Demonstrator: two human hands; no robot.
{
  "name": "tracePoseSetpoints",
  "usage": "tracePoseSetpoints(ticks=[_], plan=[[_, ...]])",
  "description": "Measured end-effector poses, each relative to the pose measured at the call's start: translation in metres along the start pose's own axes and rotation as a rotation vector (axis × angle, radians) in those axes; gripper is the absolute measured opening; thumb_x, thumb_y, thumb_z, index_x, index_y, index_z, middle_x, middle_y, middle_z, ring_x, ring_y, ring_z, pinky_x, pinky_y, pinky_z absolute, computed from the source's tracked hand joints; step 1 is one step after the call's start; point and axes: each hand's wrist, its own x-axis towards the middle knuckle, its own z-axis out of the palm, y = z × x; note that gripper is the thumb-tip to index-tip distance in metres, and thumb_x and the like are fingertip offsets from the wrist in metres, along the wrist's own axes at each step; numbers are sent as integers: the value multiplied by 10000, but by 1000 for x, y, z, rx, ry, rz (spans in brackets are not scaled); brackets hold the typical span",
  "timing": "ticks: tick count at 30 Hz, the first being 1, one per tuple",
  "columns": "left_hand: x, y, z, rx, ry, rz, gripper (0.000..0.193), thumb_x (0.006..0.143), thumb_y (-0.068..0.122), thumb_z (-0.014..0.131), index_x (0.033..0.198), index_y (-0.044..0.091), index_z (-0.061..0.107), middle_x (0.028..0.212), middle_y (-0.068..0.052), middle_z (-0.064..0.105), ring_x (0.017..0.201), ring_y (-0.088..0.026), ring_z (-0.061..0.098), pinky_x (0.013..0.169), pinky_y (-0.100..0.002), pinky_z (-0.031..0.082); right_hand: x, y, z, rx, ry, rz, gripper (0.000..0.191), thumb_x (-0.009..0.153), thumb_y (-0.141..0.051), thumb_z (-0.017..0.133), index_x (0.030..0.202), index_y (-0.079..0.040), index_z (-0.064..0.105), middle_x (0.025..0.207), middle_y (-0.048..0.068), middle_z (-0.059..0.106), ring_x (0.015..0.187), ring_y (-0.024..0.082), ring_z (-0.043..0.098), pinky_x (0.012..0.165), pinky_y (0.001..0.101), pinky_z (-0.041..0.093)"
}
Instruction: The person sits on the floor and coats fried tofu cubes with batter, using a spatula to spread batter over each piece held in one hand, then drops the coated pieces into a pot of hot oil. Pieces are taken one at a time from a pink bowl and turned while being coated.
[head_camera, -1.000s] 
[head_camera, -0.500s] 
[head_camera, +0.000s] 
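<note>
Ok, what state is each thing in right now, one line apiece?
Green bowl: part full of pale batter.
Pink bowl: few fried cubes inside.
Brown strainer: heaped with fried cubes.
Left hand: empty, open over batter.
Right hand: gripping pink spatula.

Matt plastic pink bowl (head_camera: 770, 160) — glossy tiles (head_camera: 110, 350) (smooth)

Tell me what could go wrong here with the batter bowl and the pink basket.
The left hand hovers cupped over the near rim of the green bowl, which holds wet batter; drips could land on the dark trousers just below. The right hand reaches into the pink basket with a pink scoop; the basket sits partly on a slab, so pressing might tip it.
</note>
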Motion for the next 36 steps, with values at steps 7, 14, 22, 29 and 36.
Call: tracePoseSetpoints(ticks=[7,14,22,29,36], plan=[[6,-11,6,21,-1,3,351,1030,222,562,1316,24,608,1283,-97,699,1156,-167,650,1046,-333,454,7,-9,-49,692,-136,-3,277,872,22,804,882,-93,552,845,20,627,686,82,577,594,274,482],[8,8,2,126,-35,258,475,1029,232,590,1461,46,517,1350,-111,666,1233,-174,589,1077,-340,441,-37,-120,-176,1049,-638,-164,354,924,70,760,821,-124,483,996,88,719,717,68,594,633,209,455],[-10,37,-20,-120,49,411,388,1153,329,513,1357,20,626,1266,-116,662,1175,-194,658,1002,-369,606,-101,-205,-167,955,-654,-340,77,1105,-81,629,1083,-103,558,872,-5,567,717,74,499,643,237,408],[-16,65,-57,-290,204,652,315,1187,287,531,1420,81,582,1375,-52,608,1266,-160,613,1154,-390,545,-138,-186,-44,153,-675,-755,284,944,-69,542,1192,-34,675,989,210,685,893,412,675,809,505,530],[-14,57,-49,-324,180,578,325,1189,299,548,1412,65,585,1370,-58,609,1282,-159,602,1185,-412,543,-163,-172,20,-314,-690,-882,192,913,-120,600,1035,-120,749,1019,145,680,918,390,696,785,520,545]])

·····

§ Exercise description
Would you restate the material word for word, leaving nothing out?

§ Exercise solution
Demonstrator: two human hands; no robot.
{
  "name": "tracePoseSetpoints",
  "usage": "tracePoseSetpoints(ticks=[_], plan=[[_, ...]])",
  "description": "Measured end-effector poses, each relative to the pose measured at the call's start: translation in metres along the start pose's own axes and rotation as a rotation vector (axis × angle, radians) in those axes; gripper is the absolute measured opening; thumb_x, thumb_y, thumb_z, index_x, index_y, index_z, middle_x, middle_y, middle_z, ring_x, ring_y, ring_z, pinky_x, pinky_y, pinky_z absolute, computed from the source's tracked hand joints; step 1 is one step after the call's start; point and axes: each hand's wrist, its own x-axis towards the middle knuckle, its own z-axis out of the palm, y = z × x; note that gripper is the thumb-tip to index-tip distance in metres, and thumb_x and the like are fingertip offsets from the wrist in metres, along the wrist's own axes at each step; numbers are sent as integers: the value multiplied by 10000, but by 1000 for x, y, z, rx, ry, rz (spans in brackets are not scaled); brackets hold the typical span",
  "timing": "ticks: tick count at 30 Hz, the first being 1, one per tuple",
  "columns": "left_hand: x, y, z, rx, ry, rz, gripper (0.000..0.193), thumb_x (0.006..0.143), thumb_y (-0.068..0.122), thumb_z (-0.014..0.131), index_x (0.033..0.198), index_y (-0.044..0.091), index_z (-0.061..0.107), middle_x (0.028..0.212), middle_y (-0.068..0.052), middle_z (-0.064..0.105), ring_x (0.017..0.201), ring_y (-0.088..0.026), ring_z (-0.061..0.098), pinky_x (0.013..0.169), pinky_y (-0.100..0.002), pinky_z (-0.031..0.082); right_hand: x, y, z, rx, ry, rz, gripper (0.000..0.191), thumb_x (-0.009..0.153), thumb_y (-0.141..0.051), thumb_z (-0.017..0.133), index_x (0.030..0.202), index_y (-0.079..0.040), index_z (-0.064..0.105), middle_x (0.025..0.207), middle_y (-0.048..0.068), middle_z (-0.059..0.106), ring_x (0.015..0.187), ring_y (-0.024..0.082), ring_z (-0.043..0.098), pinky_x (0.012..0.165), pinky_y (0.001..0.101), pinky_z (-0.041..0.093)"
}
Instruction: The person sits on the floor and coats fried tofu cubes with batter, using a spatula to spread batter over each piece held in one hand, then drops the coated pieces into a pot of hot oil. Pieces are taken one at a time from a pink bowl and turned while being coated.
[head_camera, -1.000s] 
[head_camera, -0.500s] 
[head_camera, +0.000s] 
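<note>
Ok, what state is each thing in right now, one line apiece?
Green bowl: part full of pale batter.
Pink bowl: few fried cubes inside.
Brown strainer: heaped with fried cubes.
Left hand: empty, open over batter.
Right hand: gripping pink spatula.

Matt plastic pink bowl (head_camera: 770, 160) — glossy tiles (head_camera: 110, 350) (smooth)

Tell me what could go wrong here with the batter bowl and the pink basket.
The left hand hovers cupped over the near rim of the green bowl, which holds wet batter; drips could land on the dark trousers just below. The right hand reaches into the pink basket with a pink scoop; the basket sits partly on a slab, so pressing might tip it.
</note>
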Motion for the next 36 steps, with values at steps 7, 14, 22, 29 and 36.
Call: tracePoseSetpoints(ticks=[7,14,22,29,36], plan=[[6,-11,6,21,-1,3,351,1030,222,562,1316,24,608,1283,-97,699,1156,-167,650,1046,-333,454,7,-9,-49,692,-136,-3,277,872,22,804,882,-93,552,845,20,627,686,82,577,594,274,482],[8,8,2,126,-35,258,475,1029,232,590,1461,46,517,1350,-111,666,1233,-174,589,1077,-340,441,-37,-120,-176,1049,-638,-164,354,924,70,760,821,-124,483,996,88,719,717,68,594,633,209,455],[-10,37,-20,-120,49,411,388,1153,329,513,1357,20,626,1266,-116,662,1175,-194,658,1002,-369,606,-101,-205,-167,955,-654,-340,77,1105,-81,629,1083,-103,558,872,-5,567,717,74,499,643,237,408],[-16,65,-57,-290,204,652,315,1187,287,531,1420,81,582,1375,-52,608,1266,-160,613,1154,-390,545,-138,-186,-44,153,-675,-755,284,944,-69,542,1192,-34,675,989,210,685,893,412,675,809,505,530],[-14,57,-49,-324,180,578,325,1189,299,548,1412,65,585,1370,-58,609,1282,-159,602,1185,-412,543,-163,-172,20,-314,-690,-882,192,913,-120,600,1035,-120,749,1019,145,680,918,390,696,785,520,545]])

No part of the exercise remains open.